Animal Levothyroxine/Liothyronine, Animal Thyroid, Armour Thyroid, Cytomel, Desiccated Thyroid, Eltroxin, Euthroid, L-Tri-iodothyronine, Levo-T, Levothroid, Levothyroxine, Levothyroxine (Synthetic), Levoxyl, Liothyronine, Liothyronine (Synthetic), Liotrix, Proloid, Synthroid, Thyar, Thyroglobulin, Thyrolar, Thyroxine, Triostat, Unithroid

About thyroid hormones

Thyroid medications are synthetic or animal-derived hormones used to treat people with hypothyroidism (low thyroid function), goiter, and Hashimoto's disease.

The information in this article pertains to thyroid hormones in general. The interactions reported here may not apply to all the Also Indexed As terms. Talk to your doctor or pharmacist if you are taking any of these drugs.

Overview

Try these helpful products which may be beneficial if taken with this medicine

  • Calcium
  • Levothyroxine can deplete this nutrient from the body; calcium supplements (1,000 mg per day) might theoretically help, but should be taken an hour before or two hours after the drug to avoid an interaction
  • Iron
  • Taking iron may improve thyroid hormone levels in people who are deficient; get your levels checked by a doctor and ask about the best time to take it, as iron interferes with levothyroxine absorption

These recommendations are not comprehensive and are not intended to replace the advice of your doctor or pharmacist. Continue reading the full article for more information on interactions with vitamins, herbs, and foods.

Herbs

Summary of Interactions for Thyroid Hormones

Depletion or interference Calcium
Adverse interaction Bugleweed*
Lemon balm*
Side effect reduction/prevention None known
Supportive interaction None known
Reduced drug absorption/bioavailability Calcium
Soy
Other (see text) Iron

An asterisk (*) next to an item in the summary indicates that the interaction is supported only by weak, fragmentary, and/or contradictory scientific evidence.

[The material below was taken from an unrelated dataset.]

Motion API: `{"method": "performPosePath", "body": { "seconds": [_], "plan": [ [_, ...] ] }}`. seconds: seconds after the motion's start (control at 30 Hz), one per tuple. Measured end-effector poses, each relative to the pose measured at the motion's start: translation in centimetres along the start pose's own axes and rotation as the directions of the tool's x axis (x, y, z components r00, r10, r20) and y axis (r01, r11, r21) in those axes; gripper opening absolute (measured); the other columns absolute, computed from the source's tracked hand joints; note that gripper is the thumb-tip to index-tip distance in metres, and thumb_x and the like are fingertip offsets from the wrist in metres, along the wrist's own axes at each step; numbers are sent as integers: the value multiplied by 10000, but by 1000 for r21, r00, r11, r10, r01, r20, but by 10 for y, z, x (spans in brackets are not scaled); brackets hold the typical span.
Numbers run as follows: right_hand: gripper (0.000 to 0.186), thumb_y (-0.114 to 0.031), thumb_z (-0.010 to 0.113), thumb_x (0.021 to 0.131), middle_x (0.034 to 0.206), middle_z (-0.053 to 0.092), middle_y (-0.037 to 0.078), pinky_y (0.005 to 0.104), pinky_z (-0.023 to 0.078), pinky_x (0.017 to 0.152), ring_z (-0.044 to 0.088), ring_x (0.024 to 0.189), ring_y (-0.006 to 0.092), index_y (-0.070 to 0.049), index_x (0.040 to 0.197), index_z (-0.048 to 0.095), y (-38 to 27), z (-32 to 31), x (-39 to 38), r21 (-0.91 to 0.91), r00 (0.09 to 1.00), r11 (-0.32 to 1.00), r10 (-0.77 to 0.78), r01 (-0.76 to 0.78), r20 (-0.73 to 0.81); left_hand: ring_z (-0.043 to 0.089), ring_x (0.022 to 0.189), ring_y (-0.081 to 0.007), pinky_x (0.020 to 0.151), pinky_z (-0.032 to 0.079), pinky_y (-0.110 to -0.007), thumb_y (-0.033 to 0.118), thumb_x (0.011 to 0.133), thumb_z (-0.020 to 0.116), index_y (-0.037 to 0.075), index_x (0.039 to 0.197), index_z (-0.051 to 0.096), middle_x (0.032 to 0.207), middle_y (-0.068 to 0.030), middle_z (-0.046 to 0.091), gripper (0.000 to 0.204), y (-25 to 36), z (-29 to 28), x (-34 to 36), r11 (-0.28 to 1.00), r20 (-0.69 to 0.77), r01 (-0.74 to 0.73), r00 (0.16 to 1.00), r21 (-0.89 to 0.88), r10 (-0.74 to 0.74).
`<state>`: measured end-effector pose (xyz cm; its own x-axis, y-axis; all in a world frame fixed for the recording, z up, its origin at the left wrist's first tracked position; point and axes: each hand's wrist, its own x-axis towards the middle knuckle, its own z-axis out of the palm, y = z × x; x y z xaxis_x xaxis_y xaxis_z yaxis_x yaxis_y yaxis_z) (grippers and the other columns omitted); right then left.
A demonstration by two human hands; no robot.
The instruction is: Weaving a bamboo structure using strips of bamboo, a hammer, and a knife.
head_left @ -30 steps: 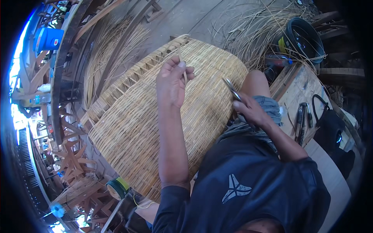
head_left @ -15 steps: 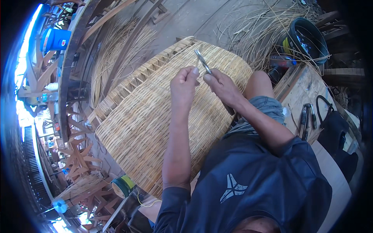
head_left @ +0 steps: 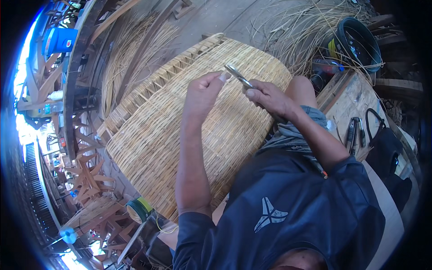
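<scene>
A large woven cane panel (head_left: pixel 180 139) with rounded corners lies slantwise in front of me, below both hands. My left hand (head_left: pixel 200 96) is closed in a pinch over its far middle part. A short, pale cane strip (head_left: pixel 227 74) pokes out from its thumb and fingertip; the rest is hidden. My right hand (head_left: pixel 270 96) grips a silver, shears-like metal tool (head_left: pixel 239 76). Its tip points up and left and lies beside the strip at my left fingertips. Whether its jaws touch the strip I cannot tell.
Loose cane strands (head_left: pixel 301 31) are heaped at the far right by a dark green bucket (head_left: pixel 339 40). More cane (head_left: pixel 148 58) lies at far left. Several hand tools (head_left: pixel 355 135) and a black bag (head_left: pixel 386 155) are on the right. A green-yellow tape roll (head_left: pixel 140 209) stands near left.
My left hand has moved left, and the right hand slightly right and down. The metal tool has tilted further left, toward the left fingertips. The panel has shifted slightly up and left in view.
</scene>
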<state>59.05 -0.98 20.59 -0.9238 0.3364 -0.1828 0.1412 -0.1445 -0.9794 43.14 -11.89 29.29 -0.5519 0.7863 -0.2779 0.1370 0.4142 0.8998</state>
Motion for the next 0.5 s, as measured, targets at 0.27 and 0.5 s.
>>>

Interactions with Supplements

Calcium

Thyroid hormones have been reported to increase urinary loss of calcium.1 However, recent research suggests that, under most circumstances, taking thyroid hormones may not be associated with reduced bone density.2, 3 Calcium supplementation for people taking long-term thyroid medication has not yet been proven to be either helpful or necessary.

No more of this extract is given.